For this blog post, I chose to analyze Disney movies in relation to motherhood. Many of the Disney movies do not have what is considered a traditional mother, but they do contain mother roles in other forms of characters.
In the Disney movie, Beauty and the Beast, there is no traditional mother, but Mrs. Teapot acts as a mother towards the Beast. She gives him advice on how to interact with Belle and how to change to become a more compassionate caring person. Keeping the members of the household in order is another one of the ways that she acts like the mother of the household.
The Little Mermaid, another Disney movie, also has a nontraditional mother figure. Sebastian, the crab, is put in charge of taking care of Ariel by her father, Triton. He is responsible for making sure that she attends the events she is supposed to and that she doesn’t get into any trouble, which is generally what mothers are thought to be accountable for. Triton also makes Sebastian liable for Ariel’s safety, much like a mother would.

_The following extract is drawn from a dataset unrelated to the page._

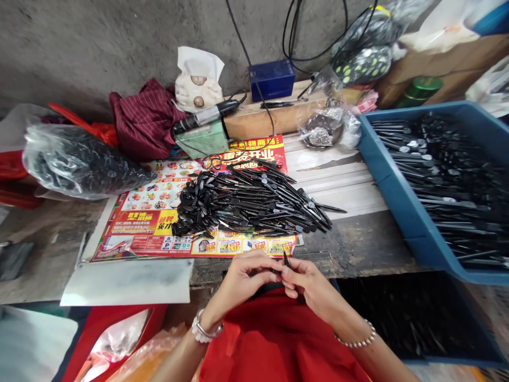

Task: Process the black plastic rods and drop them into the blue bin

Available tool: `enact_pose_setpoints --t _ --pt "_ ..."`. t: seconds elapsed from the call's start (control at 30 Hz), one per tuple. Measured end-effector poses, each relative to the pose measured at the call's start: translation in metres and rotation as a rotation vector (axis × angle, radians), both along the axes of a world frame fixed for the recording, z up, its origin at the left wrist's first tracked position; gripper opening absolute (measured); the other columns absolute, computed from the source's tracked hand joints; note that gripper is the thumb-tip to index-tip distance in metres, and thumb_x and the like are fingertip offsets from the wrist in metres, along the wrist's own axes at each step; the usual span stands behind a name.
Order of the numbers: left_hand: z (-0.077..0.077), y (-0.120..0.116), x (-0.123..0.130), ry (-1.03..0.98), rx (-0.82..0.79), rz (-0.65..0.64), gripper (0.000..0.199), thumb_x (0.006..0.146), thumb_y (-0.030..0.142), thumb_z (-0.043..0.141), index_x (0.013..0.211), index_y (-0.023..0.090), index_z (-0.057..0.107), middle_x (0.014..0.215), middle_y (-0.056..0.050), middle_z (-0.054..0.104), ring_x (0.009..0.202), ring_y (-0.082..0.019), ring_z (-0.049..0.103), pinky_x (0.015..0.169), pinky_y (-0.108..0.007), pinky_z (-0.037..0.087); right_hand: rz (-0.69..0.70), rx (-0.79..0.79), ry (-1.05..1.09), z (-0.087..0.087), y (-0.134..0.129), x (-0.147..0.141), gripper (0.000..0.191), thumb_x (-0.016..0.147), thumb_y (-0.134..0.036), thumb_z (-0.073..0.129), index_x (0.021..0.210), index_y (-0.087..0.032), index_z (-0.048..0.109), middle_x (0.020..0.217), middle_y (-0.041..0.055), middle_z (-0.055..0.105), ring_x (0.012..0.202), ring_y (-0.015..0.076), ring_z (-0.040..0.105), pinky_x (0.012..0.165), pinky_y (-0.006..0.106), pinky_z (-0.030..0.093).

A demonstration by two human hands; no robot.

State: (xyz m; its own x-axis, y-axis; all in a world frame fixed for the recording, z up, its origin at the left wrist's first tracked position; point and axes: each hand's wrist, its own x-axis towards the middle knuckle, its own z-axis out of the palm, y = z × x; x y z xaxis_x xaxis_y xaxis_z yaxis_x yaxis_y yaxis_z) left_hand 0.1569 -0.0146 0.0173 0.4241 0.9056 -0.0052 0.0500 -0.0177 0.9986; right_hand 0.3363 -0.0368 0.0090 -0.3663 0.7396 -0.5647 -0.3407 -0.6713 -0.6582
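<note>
My left hand (246,278) and my right hand (306,284) meet at the front edge of the bench, above my red apron (274,339). Their fingertips pinch a small black plastic rod (286,259), whose tip sticks upward. Its lower part is hidden by my fingers. A loose heap of similar black rods and flat black pieces (246,201) lies on a colourful printed flyer (147,228), just beyond my hands. Neither hand touches the heap.
A blue crate (401,180) packed with black rods stands at the right, above a dark crate (413,313). A plastic bag of black parts (79,162) lies at the left. At the back are a corded handheld tool (202,116), a blue box (271,79) and cables.
</note>
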Motion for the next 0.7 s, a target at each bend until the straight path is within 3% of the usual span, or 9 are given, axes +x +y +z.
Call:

This concept is also shown in Marjane Satrapi’s Persepolis, in the Kim Wilde section. The girl is walking down the street and the Women’s Branch of the Guardians of the Revolution stop her and wants to arrest her for being improperly veiled and because she wasn’t dressed the way the thought Muslim women were supposed to dress. They can be seen as a kind of mother figure in a very nontraditional way. They are trying to protect the girl and makes sure that she behaves properly, which is what mothers do.
These different forms of popular culture show us that mother figures don’t have to be the traditional view of a mother. Mother figures can come in many forms. It doesn’t matter whether a person is male or female, they can still take care of people the way a mother is usually thought of doing.
Marjane Satrapi, “Kim Wilde,” Persepolis (2003).